=== Begin Enclosure ===

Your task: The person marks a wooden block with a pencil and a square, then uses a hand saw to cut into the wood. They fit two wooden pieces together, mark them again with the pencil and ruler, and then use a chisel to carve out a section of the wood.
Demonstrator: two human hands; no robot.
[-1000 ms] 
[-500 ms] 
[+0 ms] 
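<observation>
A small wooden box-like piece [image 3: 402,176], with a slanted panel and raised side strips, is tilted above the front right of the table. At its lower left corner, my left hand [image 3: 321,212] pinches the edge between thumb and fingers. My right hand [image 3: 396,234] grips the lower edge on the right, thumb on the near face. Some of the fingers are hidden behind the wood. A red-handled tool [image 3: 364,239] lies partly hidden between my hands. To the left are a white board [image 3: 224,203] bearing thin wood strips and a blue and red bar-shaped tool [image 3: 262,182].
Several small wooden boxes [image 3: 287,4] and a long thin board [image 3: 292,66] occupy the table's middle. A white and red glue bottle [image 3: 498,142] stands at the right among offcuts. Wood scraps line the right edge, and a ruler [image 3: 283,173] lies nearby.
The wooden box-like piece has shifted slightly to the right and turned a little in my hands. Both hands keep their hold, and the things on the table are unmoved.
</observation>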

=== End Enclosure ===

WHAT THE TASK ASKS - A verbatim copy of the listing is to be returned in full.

ANSWER TO THIS TASK -
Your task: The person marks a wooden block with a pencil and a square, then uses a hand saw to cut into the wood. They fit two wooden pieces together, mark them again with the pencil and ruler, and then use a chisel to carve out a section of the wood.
Demonstrator: two human hands; no robot.
[-1000 ms] 
[-500 ms] 
[+0 ms] 
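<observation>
A small wooden box-like piece [image 3: 402,176], with a slanted panel and raised side strips, is tilted above the front right of the table. At its lower left corner, my left hand [image 3: 321,212] pinches the edge between thumb and fingers. My right hand [image 3: 396,234] grips the lower edge on the right, thumb on the near face. Some of the fingers are hidden behind the wood. A red-handled tool [image 3: 364,239] lies partly hidden between my hands. To the left are a white board [image 3: 224,203] bearing thin wood strips and a blue and red bar-shaped tool [image 3: 262,182].
Several small wooden boxes [image 3: 287,4] and a long thin board [image 3: 292,66] occupy the table's middle. A white and red glue bottle [image 3: 498,142] stands at the right among offcuts. Wood scraps line the right edge, and a ruler [image 3: 283,173] lies nearby.
The wooden box-like piece has shifted slightly to the right and turned a little in my hands. Both hands keep their hold, and the things on the table are unmoved.
</observation>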

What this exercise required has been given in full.